§ What this task involves
Output range, inclusive: from the line containing "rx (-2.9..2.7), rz" to the line containing "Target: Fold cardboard". Restate those lines from the data below word for word and only those.

################

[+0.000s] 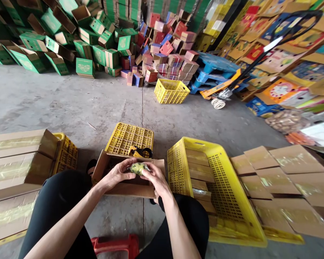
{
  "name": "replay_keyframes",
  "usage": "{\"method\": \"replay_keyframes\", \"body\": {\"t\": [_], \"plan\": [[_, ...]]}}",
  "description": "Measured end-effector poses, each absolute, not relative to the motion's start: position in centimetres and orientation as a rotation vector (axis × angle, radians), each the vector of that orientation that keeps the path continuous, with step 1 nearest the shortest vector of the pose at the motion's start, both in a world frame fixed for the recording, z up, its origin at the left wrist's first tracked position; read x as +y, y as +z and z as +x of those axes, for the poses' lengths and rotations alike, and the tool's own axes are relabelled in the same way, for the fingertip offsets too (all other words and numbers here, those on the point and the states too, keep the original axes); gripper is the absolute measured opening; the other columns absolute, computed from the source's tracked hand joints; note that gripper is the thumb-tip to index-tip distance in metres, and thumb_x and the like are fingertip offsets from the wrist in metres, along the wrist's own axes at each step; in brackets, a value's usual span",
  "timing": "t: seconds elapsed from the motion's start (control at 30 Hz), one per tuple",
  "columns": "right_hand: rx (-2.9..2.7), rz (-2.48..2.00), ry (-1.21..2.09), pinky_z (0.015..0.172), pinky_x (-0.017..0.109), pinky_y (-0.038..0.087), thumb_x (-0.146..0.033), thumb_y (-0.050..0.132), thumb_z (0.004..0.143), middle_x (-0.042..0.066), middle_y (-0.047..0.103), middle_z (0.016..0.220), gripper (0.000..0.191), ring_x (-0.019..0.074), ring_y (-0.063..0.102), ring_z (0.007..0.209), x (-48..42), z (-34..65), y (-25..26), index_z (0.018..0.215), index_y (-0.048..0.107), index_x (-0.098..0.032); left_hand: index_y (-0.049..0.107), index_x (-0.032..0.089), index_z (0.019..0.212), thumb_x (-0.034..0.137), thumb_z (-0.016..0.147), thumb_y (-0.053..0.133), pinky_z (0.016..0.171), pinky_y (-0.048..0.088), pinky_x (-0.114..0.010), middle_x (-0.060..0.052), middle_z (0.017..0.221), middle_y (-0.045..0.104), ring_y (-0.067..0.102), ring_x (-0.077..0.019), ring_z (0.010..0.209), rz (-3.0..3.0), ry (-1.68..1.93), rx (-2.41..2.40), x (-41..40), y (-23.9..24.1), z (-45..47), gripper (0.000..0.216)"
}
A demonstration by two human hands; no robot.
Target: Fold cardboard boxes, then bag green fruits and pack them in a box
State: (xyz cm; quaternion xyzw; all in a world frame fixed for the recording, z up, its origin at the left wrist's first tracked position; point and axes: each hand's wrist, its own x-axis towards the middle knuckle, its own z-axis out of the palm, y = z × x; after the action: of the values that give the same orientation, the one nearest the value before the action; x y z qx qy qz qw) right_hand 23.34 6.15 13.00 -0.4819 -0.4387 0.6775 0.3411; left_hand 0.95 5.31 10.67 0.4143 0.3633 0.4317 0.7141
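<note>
My left hand (118,173) and my right hand (156,178) meet over an open brown carton (129,187) on the floor between my knees. Both are closed on a small yellow-green packet in clear wrap (138,167), the left from the left side, the right from the right. Just behind the carton, a tape dispenser (140,152) with a black roll lies on an upturned yellow crate (124,136).
A tilted yellow crate (226,194) holds flat cartons at my right, with taped cartons (291,180) beyond it. More taped cartons (13,169) are stacked at left. A red stool (116,244) is under me. Green boxes (83,46), a yellow basket (171,91) and a pallet jack (221,93) are farther back.
</note>
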Motion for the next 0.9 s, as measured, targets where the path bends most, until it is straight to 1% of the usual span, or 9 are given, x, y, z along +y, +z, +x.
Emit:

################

§ Exercise answer
  "columns": "right_hand: rx (-2.9..2.7), rz (-2.48..2.00), ry (-1.21..2.09), pinky_z (0.015..0.172), pinky_x (-0.017..0.109), pinky_y (-0.038..0.087), thumb_x (-0.146..0.033), thumb_y (-0.050..0.132), thumb_z (0.004..0.143), middle_x (-0.042..0.066), middle_y (-0.047..0.103), middle_z (0.016..0.220), gripper (0.000..0.191), ring_x (-0.019..0.074), ring_y (-0.063..0.102), ring_z (0.007..0.209), x (-48..42), z (-34..65), y (-25..26), index_z (0.018..0.215), index_y (-0.048..0.107), index_x (-0.098..0.032); left_hand: index_y (-0.049..0.107), index_x (-0.032..0.089), index_z (0.019..0.212), thumb_x (-0.034..0.137), thumb_z (-0.016..0.147), thumb_y (-0.053..0.133), pinky_z (0.016..0.171), pinky_y (-0.048..0.088), pinky_x (-0.114..0.010), middle_x (-0.060..0.052), middle_z (0.017..0.221), middle_y (-0.045..0.104), ring_y (-0.067..0.102), ring_x (-0.077..0.019), ring_z (0.010..0.209), rz (-3.0..3.0), ry (-1.68..1.93), rx (-2.41..2.40), x (-41..40), y (-23.9..24.1), z (-45..47), gripper (0.000..0.216)"
}
A demonstration by two human hands; no robot.
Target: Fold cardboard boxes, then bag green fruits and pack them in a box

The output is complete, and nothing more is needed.